Mary Oliver was born on September 10, 1935 in Maple Heights, Ohio. In her words, “It was pastoral, it was nice, it was an extended family. I don’t know why I felt such affinity with the natural world except that it was available to me, that’s the first thing. It was right here. And for whatever reasons, I felt those first important connections, those first experiences being made with the natural world rather than with the social world, from your environment, probably never leaves you” (“Highlights of a Life”). She attended both Ohio State University and Vassar College (non-degree), and taught poetry workshops at many universities around the U.S.. She was influenced on a large scale by the New York poet Edna St. Vincent Millay.
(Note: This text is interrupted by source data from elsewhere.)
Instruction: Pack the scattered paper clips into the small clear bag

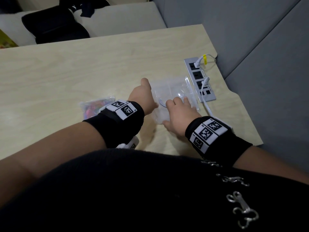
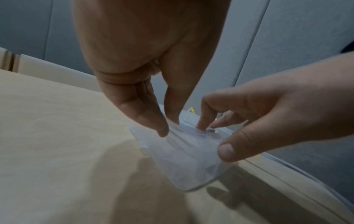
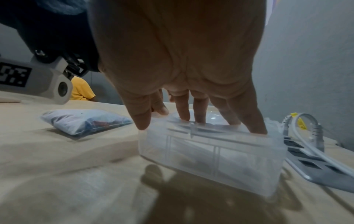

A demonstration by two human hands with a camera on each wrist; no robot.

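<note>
A small clear bag (image 1: 97, 107) stuffed with colourful paper clips lies on the table left of my left wrist; it also shows as the bag (image 3: 84, 121) in the right wrist view. A clear plastic box (image 1: 168, 92) stands between my hands. My left hand (image 1: 143, 97) pinches the box's (image 2: 184, 163) left edge with its fingertips (image 2: 161, 130). My right hand (image 1: 178, 114) grips the box (image 3: 210, 159), with its fingers (image 3: 184, 112) on the lid and its thumb (image 2: 226, 150) on the near side. No loose clips show on the table.
A grey power strip (image 1: 199, 77) with white cables (image 3: 314, 153) plugged in lies just right of the box, near the table's right edge. Black clothing (image 1: 55, 29) lies on a bench behind the table. A person in yellow (image 3: 81, 91) is far behind.
</note>
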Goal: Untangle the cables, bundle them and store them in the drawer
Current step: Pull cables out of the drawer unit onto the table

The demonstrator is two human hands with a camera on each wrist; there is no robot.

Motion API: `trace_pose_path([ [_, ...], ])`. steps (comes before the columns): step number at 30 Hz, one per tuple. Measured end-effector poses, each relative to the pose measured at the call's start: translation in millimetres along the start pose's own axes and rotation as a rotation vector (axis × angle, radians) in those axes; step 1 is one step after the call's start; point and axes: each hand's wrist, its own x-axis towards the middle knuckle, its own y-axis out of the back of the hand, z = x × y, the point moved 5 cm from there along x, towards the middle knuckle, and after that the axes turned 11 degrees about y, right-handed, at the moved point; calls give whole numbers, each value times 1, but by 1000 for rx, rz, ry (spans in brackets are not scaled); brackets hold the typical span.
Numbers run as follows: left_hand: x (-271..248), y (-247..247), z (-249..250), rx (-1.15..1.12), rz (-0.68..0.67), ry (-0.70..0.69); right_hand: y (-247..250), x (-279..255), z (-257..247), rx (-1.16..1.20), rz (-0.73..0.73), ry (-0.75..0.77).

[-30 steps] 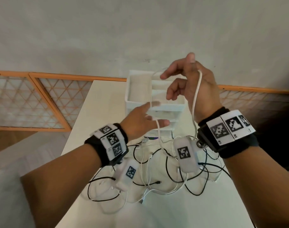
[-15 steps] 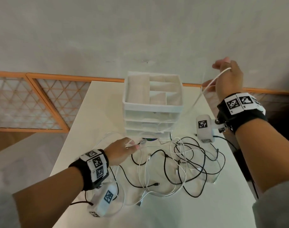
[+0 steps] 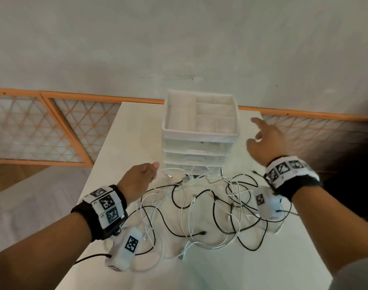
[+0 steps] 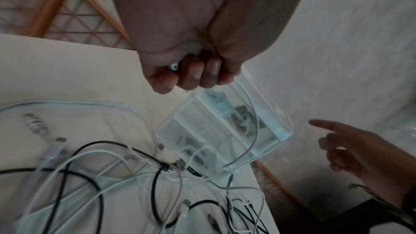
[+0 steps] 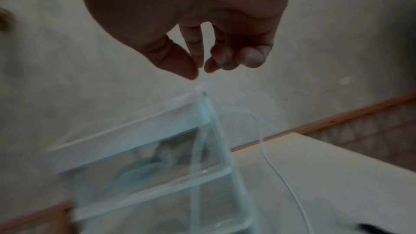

In 1962, she worked at the Mobile Theatre Ltd. and wrote a number of plays for the Unicorn theatre for Children. In 1963, she published her initial collection of poems No Voyage and Other Poems, for which she won first prize in the Poetry Society of America contest. Several books followed and, in 1984, her collection of poetry American Primitive won a Pulitzer Prize, dedicated to the memory of James Wright, whom she was identified with. As Joyce Carol Oates has said about Oliver, “she sees the true ‘terror’ of the country as nature’s pitiless regard for the individual, whether prey or predator; she cannot divide the world into victim and oppressor” (“Poetry: The Night Traveler,” The New Republic 179.24, Dec. 9, 1978: 28, Literary Criticism on the Poetic Style of Mary Oliver, 14 Dec. 2006, http://mc library.nhmccd.edu/lit/olivecrit.html).

In 1986, she became Poet-in-Residence for Bucknell University, and in 1991 she transferred to Sweet Briar College of Virginia, where she served as Margaret Banister Writer in Residence. Moreover, she kept in her custody the faculty of Bennington College, where she held the Catherine Osgood Foster Chair for highly acclaimed teaching until 2001. She set up home in Provincetown, Massachusetts, with her mediator and friend Molly Malone Cook.

Besides the Pulitzer, Mary Oliver received a Guggenheim Fellowship and also won many other awards, such as the National Book Award for Poetry and the Ohioana Book Award (for New and Selected Poems), the Lannan Foundation Literary Award, the New England Booksellers Association Award for Literary Excellence, the Poetry Society of America’s Shelley Memorial Award, the Christopher Award, and the Pen New England Award (for House of Light). 

Sources:

“Biography Information about Pulitzer Winning Author Mary Oliver.” Reference Librarians at Montgomery College. 14 Dec. 2006. http://mc library.nhmccd.edu/lit/olive 6.html.

“Mary Oliver.” 14 Dec.2006. http://www.poets.org/poet.php/prmPID/265.

“Mary Oliver.” Wikipedia: The Free Encyclopedia. 14 Dec.2006. http://en.wikipedia.org/wiki/Mary_Oliver>.

“Pulitzer Prize-winning & National Book Award-Winning Poet.” 14 Dec.2006. http://www.barclayagency.com/oliver html.

“Highlights of a Life.” 14 Dec.2006. http://www.Ohioana-authors.org/oliver/index.php.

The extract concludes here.